Rastreabilidade e bem-estar animal fazem parte das exigências para a produção regulamentada de jumentos.
Por Redação Jornal Atualize
O cumprimento rigoroso das exigências sanitárias e documentais tem fortalecido a cadeia produtiva dos jumentos e ampliado sua participação no mercado internacional. Nesse cenário, o Serviço de Inspeção Federal (SIF), ligado ao Ministério da Agricultura e Pecuária (Mapa), exerce papel fundamental ao fiscalizar a qualidade e a segurança dos produtos de origem animal destinados ao consumo e à exportação.
“Nos estabelecimentos sob inspeção federal, nenhum animal é abatido sem atender integralmente às exigências previstas na legislação brasileira.

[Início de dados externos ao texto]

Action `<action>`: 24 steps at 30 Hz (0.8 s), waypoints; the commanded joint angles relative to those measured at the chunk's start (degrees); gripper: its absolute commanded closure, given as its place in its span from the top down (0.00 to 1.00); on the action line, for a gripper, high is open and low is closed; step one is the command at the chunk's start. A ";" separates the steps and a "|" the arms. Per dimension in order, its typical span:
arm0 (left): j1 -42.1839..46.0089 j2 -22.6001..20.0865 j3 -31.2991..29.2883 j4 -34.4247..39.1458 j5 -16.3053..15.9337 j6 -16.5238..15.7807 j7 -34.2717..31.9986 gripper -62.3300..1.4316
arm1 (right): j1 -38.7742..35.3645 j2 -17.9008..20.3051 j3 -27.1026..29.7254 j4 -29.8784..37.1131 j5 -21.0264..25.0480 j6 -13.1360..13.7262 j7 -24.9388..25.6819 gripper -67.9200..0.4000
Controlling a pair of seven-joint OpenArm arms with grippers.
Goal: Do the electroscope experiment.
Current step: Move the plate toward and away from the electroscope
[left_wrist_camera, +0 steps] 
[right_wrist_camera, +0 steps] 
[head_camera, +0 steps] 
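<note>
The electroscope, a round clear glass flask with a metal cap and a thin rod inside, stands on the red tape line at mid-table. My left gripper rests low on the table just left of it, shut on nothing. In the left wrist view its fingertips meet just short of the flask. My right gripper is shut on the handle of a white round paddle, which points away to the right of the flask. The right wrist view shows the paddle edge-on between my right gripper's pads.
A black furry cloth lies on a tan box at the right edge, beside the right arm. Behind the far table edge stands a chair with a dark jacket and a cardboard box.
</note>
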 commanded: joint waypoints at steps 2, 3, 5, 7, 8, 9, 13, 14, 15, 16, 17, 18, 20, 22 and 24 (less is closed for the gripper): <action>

Em conformidade com o Regulamento de Inspeção Industrial e Sanitária de Produtos de Origem Animal (Riispoa) em vigor desde 1952”, enfatiza o zootecnista e administrador agropecuário Alex Bastos.
Antes da chegada dos animais ao frigorífico, a fiscalização já começa com a análise da documentação obrigatória. Além disso, os responsáveis verificam o cumprimento das normas sanitárias e de bem-estar animal.
Entre os documentos exigidos está a Guia de Trânsito Animal (GTA). O órgão de defesa sanitária do estado de origem emite o documento, que acompanha todos os lotes transportados.
“A GTA vincula formalmente uma propriedade cadastrada ao frigorífico de destino. Sem este documento, o desembarque da carga é terminantemente proibido”, explica o zootecnista.
Além da GTA, o transporte também exige a Ficha de Informação sobre a distância percorrida e o tempo de viagem. O documento comprova o respeito aos intervalos previstos pela legislação para oferta de água e alimento aos animais, conforme as normas de bem-estar animal.
Triagem rigorosa antes do abate
Após o desembarque e a conferência dos documentos, a equipe técnica do SIF assume o controle do processo. Auditores fiscais federais agropecuários e médicos-veterinários realizam a chamada inspeção ante-mortem.
Durante essa etapa, os profissionais avaliam as condições físicas, clínicas e comportamentais dos animais nos currais de chegada e descanso.
A inspeção busca identificar sinais de doenças infectocontagiosas, possíveis zoonoses e alterações que indiquem problemas de saúde.
Ao mesmo tempo, a equipe confere os dados registrados na GTA com as informações do lote recebido. Caso exista diferença na quantidade ou na identificação dos asininos, os animais ficam retidos para investigação. O abate só ocorre após o esclarecimento da situação.
Exigências garantem confiança no mercado internacional
Segundo Alex Bastos, o controle documental e sanitário realizado pelo SIF fortalece a credibilidade da produção brasileira no comércio internacional. Além disso, as medidas ajudam a combater práticas ilegais e protegem a saúde pública.
“Este nível de controle é o que confere uma das maiores credibilidades às proteínas animais brasileiras no comércio internacional, onde a demanda por derivados de equídeos é estabelecida e regulamentada por protocolos e acordos internacionais, nos quais o país importador define as condições para acesso ao seu mercado”, afirma.
Além da rastreabilidade e da fiscalização sanitária, o controle oficial acompanha todas as etapas da cadeia produtiva. O objetivo é garantir o cumprimento das normas de Bem-Estar Animal (BEA), desde o embarque na propriedade rural até a insensibilização no frigorífico.
“Todas essas práticas aplicadas no processo de abate reforçam que a asininocultura regulamentada opera sob os mesmos padrões de excelência técnica adotados em cadeias produtivas consolidadas e internacionalmente reconhecidas, como as de bovinos, suínos e aves”, conclui Bastos.